Activity: The expected output is a copy of every line in the records with the string "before".

Supplied records:
▬▬▬▬▬▬▬▬▬▬
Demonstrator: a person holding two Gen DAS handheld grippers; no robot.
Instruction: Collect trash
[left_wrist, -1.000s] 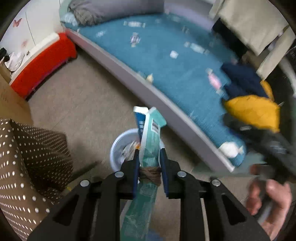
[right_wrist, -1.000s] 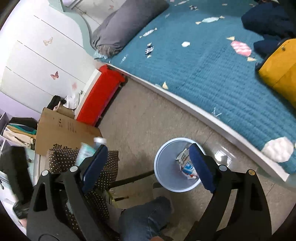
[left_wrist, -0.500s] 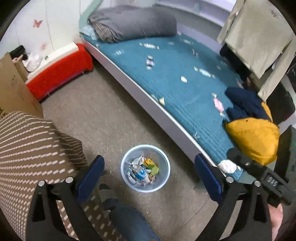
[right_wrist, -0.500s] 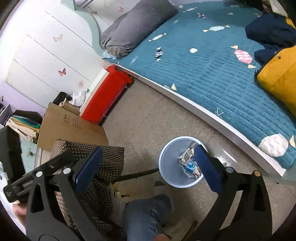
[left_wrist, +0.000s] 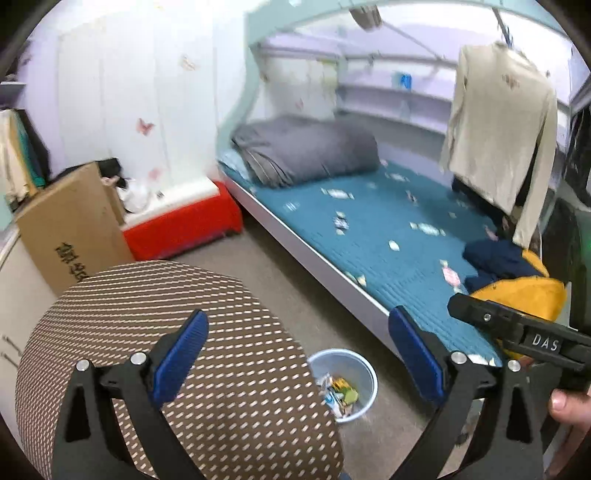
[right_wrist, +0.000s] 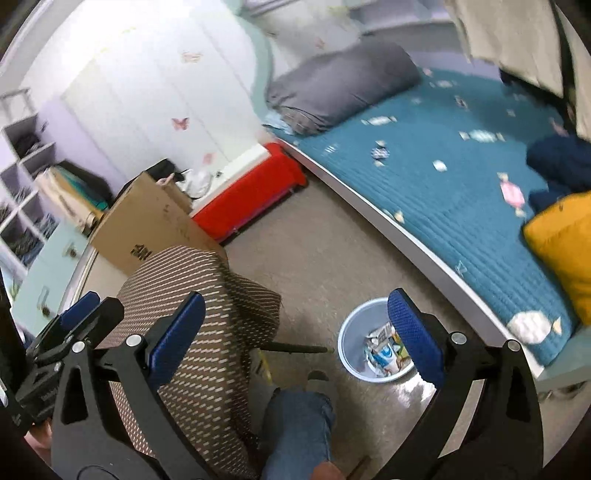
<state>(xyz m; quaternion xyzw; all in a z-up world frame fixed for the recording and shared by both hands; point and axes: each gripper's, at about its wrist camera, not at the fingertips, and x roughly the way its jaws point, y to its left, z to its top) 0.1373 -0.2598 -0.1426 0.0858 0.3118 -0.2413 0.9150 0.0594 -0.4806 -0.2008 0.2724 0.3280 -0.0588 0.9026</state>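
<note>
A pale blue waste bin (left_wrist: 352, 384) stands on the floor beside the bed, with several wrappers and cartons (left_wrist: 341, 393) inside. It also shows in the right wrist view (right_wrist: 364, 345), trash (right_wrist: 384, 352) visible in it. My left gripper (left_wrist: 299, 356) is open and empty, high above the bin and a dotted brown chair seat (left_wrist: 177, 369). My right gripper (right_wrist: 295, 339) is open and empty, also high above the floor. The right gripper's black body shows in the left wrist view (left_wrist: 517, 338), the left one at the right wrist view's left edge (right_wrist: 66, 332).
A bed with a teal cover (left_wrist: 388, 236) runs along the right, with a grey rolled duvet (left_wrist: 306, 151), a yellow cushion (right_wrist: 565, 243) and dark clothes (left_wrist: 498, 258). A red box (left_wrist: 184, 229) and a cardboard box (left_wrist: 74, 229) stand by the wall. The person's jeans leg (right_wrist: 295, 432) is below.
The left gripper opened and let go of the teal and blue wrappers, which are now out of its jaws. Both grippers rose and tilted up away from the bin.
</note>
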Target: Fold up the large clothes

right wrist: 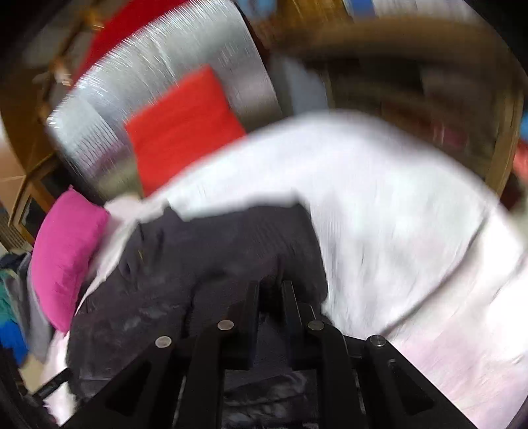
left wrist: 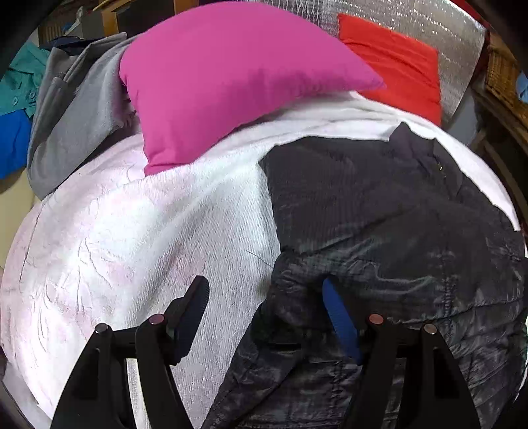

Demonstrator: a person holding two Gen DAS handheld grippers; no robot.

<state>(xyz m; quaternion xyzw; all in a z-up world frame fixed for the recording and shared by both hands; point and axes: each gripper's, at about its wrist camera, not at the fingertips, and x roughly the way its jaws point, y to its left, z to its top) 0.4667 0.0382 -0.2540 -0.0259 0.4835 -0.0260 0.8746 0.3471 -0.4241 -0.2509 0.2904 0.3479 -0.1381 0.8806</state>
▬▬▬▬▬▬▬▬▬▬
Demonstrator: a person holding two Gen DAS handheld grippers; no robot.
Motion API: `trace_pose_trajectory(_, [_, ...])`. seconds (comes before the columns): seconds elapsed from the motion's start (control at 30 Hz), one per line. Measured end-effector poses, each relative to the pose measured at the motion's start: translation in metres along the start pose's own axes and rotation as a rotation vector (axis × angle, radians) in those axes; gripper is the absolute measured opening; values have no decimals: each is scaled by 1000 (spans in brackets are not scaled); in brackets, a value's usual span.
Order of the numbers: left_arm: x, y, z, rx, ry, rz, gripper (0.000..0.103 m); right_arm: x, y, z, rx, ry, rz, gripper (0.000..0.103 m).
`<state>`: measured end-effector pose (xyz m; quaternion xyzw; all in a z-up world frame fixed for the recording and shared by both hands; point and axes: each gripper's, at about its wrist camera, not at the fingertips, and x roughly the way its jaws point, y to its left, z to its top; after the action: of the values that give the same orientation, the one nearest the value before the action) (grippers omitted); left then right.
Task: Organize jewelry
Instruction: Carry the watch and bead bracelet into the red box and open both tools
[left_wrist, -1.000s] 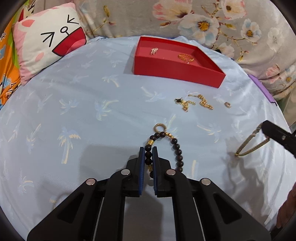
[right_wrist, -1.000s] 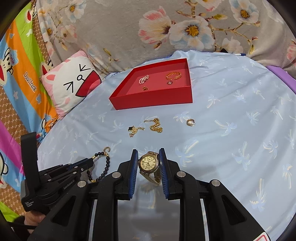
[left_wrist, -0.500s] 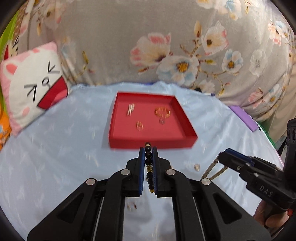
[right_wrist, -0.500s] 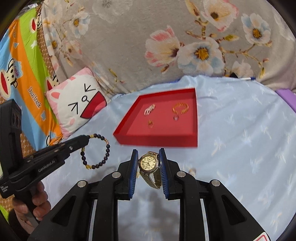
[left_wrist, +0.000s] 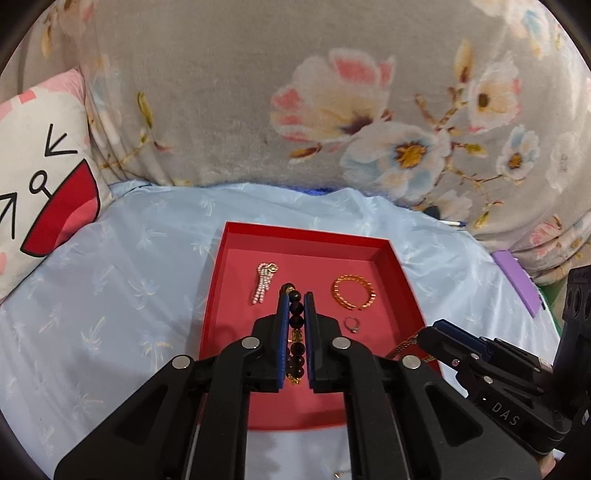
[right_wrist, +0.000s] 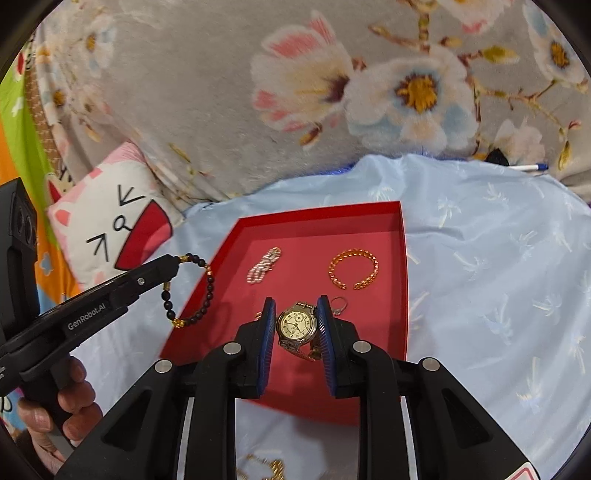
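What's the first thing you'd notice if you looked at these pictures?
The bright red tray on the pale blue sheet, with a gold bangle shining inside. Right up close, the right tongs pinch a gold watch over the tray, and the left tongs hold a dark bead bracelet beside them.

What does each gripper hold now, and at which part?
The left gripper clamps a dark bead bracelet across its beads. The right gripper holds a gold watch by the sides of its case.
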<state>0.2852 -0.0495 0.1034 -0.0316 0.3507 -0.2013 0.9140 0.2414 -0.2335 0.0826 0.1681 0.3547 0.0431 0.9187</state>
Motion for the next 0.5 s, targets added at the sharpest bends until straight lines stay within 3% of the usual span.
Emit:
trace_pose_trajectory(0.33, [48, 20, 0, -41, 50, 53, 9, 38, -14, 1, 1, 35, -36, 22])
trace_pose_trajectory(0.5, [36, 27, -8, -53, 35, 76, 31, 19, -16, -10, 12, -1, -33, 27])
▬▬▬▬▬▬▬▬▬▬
Output of the exercise:
Motion API: `trace_pose_trajectory(_, [_, ...])`. seconds (comes before the columns): seconds elapsed from the motion's start (control at 30 Hz), one per line. Measured end-effector poses, each relative to the pose measured at the motion's start: translation in metres along the start pose's own axes and rotation as a rotation vector (axis × angle, radians) in those axes; gripper is the absolute measured opening; values have no decimals: each is scaled by 1000 (spans in brackets are not scaled); in brackets, a value's usual span.
`<state>`: measured end-effector pose (xyz m; quaternion xyzw; all in a z-up world frame fixed for the recording and shared by both hands; point and axes: each gripper's, at about its wrist camera, not at the fingertips, and x roughly the way its jaws point, y to its left, z to its top; after the action: of the values that give the same orientation, the one nearest the value before the action) (grippers omitted); left then right.

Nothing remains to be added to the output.